El primer cartel indicador que apareció fue el de la milla, a los 8 minutos de carrera neta. Ya fue una referencia. Antes que lo necesitara, a esa altura, apareció el primer puesto de hidratación, servicio que se repetiría una docena de veces a la largo de la carrera, y cuando me quise dar cuenta, todavía ni agitado, ya estaba girando hacia el sur, en bajada, por los caminos más al Oeste del parque, después de recorrer perpendicularmente el del Norte, con la 110 St. y el perfil de Harlem visto con el rabillo de mi ojo derecho. Bajé volando. Salí del parque como empujado por una fuerza mágica, que se multiplicó al pisar la 7ª. Avenida, justo al pasar por el kilómetro 10. Tapatap-tapatap-tapatap. “¡Woowoowoouuu!”. Miraba hacia los costados y veía desconocidos alentándome, con carteles con nombres también desconocidos. Miraba hacia arriba y los rascacielos, igual que en los paseos en ómnibus turísticos, apenas me dejaban adivinar las nubes. Miraba hacia delante y veía el infinito. Estaba corriendo por Broadway.
Cuando doblé en la 42 St., más hacia el Oeste, volví a subir la velocidad. En bajada hacia el Hudson, marqué mi mejor kilómetro, en 4m32s. A esa velocidad, distinguí delante de mí una campera que decía “Running Team – Banco de la Nación Argentina” y pasé zumbando junto a él al grito de “¡Aguante, Argentina!”. No lo volví a ver, no me volvió a ver.
Doblé hacia la derecha en el West Side Highway y rápidamente me encontré con el primer giro en U del recorrido, a la altura de la 44 St. El objetivo, ahora, era Battery Park en el objetivo. Más precisamente, el Battery Park Underpass Brooklyn-Battery Tunnel. Una curva bajo tierra que parecía tener detrás de cada uno de los corredores un impulsor de aire, tan motivante.
Emergimos en la salida de Old Split, poco después de las dos decenas de kilómetros recorridos. Cada menos de tres kilómetros, había visto un puesto de hidratación. Cada kilómetro, había visto asistencia médica. Cada tanto, había visto un grupo callejero de música, nada sofisticado. Siempre, había visto más servicio que show en la carrera.
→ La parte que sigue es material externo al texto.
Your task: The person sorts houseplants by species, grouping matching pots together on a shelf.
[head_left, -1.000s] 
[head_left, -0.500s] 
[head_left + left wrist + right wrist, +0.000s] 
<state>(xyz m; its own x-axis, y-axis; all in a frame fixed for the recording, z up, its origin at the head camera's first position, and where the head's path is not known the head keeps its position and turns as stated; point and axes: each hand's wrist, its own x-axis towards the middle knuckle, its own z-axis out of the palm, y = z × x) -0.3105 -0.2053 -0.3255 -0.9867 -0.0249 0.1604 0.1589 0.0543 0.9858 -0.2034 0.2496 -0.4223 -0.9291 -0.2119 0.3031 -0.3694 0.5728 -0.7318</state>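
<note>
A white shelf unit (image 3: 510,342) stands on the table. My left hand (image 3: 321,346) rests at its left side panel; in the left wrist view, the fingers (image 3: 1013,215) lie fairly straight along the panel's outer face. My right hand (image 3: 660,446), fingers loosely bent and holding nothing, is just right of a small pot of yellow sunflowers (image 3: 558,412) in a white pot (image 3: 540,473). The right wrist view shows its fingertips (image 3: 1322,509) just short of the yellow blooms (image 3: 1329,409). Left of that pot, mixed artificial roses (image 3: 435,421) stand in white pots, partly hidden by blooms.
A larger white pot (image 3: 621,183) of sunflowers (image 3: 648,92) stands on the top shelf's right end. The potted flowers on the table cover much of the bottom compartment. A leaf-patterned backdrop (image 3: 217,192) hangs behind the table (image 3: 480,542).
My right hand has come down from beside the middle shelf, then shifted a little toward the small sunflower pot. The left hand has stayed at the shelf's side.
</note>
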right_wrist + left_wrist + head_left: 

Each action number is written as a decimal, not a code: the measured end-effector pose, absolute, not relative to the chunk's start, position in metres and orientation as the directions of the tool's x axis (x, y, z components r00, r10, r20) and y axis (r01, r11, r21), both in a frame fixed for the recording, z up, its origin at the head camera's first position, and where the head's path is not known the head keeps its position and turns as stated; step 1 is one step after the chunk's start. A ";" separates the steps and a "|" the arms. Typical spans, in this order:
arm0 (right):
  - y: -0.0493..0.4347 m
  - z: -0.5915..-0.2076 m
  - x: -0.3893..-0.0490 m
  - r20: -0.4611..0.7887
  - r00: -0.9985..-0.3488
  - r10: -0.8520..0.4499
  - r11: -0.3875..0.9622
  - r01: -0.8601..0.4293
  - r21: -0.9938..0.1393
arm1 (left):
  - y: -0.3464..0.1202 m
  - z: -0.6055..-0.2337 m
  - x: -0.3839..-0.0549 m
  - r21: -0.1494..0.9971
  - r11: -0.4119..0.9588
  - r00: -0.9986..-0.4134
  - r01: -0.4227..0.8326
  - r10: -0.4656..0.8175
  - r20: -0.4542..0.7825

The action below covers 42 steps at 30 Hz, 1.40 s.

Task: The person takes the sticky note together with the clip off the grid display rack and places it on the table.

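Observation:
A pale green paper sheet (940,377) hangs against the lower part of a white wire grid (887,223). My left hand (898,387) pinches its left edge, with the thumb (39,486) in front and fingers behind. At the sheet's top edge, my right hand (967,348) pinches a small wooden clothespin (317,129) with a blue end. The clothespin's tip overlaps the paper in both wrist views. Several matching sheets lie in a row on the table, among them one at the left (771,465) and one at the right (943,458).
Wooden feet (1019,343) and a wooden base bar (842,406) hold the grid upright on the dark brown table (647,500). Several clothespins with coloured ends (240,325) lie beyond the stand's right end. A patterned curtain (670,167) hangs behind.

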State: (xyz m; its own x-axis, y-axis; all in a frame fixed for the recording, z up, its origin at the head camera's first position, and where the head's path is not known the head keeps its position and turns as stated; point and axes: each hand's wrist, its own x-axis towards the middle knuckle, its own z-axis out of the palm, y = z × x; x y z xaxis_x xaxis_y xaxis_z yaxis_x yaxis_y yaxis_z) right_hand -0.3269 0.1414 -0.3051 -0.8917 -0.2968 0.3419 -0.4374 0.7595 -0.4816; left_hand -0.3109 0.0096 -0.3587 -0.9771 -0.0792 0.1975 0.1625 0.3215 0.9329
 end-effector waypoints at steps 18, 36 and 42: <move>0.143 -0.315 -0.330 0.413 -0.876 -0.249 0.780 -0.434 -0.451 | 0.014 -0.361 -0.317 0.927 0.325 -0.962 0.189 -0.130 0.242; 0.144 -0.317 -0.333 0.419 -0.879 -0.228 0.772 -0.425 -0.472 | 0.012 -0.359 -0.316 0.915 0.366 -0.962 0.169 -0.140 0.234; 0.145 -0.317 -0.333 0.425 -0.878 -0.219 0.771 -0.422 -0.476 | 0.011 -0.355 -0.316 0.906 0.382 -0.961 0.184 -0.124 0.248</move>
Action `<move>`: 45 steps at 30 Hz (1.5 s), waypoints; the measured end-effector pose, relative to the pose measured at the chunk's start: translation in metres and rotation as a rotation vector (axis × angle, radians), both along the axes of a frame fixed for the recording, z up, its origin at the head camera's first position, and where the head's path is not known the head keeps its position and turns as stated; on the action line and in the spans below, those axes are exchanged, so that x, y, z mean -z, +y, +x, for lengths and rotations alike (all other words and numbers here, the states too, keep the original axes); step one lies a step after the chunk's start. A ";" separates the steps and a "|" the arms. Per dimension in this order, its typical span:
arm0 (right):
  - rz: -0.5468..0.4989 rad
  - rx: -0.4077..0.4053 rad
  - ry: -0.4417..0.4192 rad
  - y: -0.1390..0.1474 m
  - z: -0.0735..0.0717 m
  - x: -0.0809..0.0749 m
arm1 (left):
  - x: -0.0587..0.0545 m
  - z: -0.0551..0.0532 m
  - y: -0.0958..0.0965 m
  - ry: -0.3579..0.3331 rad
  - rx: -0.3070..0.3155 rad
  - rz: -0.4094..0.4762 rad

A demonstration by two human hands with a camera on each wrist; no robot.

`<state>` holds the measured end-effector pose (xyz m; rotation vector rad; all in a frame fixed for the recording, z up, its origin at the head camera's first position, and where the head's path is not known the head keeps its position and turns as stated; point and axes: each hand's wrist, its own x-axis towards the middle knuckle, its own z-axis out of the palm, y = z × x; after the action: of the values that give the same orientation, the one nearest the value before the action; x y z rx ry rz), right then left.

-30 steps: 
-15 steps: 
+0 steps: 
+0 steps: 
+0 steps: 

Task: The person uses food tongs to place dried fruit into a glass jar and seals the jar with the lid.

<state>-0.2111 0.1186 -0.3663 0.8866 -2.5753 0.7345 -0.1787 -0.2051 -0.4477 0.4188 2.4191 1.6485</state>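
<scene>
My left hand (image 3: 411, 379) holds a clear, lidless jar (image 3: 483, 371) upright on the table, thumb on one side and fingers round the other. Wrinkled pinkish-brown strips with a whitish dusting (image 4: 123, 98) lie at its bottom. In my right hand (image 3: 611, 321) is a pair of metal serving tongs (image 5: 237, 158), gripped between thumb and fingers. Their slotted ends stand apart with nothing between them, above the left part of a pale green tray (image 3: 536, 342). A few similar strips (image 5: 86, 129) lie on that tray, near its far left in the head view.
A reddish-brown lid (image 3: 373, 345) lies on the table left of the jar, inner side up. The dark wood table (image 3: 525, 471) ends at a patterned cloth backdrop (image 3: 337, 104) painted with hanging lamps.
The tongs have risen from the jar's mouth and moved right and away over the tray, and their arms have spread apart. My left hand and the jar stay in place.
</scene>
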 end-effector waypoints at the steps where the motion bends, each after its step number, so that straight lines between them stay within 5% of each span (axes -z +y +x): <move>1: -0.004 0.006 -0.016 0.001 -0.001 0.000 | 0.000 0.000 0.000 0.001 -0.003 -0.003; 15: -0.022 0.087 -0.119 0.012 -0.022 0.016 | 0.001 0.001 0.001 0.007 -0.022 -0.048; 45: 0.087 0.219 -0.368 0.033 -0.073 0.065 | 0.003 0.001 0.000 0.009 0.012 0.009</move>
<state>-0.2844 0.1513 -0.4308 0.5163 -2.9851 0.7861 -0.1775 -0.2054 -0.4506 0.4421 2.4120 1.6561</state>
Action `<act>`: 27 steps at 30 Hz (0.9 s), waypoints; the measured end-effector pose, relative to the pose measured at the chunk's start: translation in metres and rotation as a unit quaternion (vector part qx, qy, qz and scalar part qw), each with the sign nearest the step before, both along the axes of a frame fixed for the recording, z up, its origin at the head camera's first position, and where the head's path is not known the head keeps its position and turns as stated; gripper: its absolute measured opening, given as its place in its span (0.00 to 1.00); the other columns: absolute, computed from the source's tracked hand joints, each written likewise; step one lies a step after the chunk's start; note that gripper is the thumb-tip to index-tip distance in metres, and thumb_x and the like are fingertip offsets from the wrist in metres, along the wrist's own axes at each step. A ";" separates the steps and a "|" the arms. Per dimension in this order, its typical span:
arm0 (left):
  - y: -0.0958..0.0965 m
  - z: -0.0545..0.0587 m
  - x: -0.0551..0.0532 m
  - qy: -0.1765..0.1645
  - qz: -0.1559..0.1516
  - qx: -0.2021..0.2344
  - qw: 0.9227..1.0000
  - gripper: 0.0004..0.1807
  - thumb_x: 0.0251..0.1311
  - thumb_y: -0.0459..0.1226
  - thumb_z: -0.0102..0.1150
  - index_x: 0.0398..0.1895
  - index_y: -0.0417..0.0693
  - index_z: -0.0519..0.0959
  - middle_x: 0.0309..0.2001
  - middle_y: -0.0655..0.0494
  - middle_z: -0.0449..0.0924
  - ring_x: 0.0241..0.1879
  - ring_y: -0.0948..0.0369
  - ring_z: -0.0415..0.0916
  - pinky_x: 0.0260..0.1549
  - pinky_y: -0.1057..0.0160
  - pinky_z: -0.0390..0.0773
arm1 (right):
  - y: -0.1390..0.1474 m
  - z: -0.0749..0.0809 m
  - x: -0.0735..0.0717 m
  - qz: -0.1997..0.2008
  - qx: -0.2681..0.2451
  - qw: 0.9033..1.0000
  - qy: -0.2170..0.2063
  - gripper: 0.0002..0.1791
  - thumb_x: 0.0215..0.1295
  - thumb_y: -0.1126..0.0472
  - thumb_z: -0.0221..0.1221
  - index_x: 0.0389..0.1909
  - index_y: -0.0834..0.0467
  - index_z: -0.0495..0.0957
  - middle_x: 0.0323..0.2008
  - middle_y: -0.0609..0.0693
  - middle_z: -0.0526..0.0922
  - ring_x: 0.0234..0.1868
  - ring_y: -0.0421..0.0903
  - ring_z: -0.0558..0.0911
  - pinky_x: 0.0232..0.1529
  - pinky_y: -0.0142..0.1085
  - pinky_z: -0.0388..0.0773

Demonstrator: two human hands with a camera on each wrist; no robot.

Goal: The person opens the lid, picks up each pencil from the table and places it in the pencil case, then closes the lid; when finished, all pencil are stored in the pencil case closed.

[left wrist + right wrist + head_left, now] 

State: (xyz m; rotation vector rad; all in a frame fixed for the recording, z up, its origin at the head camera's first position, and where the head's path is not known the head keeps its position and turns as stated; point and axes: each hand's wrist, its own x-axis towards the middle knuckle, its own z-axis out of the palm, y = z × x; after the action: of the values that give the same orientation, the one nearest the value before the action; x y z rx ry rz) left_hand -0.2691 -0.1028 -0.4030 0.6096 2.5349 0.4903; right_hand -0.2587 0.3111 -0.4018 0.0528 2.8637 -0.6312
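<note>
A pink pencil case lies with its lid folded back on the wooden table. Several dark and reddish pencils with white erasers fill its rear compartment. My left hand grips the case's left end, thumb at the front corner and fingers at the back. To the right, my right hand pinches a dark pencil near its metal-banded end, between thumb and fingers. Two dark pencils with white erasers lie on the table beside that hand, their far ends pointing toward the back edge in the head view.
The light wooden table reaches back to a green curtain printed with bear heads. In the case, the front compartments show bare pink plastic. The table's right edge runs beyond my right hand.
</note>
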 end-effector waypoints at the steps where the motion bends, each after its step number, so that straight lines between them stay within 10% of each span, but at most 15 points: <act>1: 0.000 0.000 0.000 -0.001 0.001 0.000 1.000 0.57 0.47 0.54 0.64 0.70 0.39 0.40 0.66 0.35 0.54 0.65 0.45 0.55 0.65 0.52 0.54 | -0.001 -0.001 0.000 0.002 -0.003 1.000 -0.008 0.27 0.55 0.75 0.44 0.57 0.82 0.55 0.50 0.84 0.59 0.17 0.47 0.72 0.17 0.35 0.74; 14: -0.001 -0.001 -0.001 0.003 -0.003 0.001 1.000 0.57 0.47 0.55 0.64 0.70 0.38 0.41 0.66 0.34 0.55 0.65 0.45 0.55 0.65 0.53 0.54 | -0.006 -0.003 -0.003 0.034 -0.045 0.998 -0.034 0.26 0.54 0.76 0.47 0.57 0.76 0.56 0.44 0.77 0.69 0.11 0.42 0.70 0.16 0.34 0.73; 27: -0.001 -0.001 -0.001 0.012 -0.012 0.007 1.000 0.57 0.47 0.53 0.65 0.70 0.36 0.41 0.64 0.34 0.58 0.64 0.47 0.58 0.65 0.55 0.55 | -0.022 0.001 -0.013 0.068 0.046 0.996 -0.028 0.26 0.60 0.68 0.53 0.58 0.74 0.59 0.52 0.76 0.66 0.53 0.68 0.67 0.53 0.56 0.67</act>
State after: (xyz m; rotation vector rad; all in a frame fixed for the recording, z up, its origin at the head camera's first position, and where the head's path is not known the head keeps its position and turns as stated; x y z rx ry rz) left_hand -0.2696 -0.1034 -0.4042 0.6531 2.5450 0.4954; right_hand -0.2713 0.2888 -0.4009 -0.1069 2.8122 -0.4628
Había pasado los 5K (extremo Norte del Central Park) en 25m 44s; los 10K (extremo Sur del Central Park), en 50m 56s; 15K (a la mitad del West Side Highway), en 1h 15m 10s; y los 20K (en la salida del Battery Tunnel) ,1h 39m 20s.
Lo que me quedaba, lo encaré como si se tratara de una carrera de 200 metros, cuando faltaba poco menos de un kilómetro. Ya sentía el bullicio de Wall Street.
Tapatap-tapatap-tapatap. “¡Woowoowoouuu!, ¡Woowoowoouuu!”.
Miré para los costados, miré para arriba, miré para adelante. Distinguí el arco, clavado en medio de esa calle tantas veces mencionada y tan multitudinariamente transitada. Miré mi reloj, finalmente: 1h44m41s para recorrer 21 kilómetros y 680 metros. Mi mejor tiempo, mi mejor experiencia.

(*) Daniel Arcucci es Secretario de Redacción del diario La Nación, donde trabaja desde 1997. Además, es columnista en “90 minutos de fútbol”, que se emite por Fox Sports.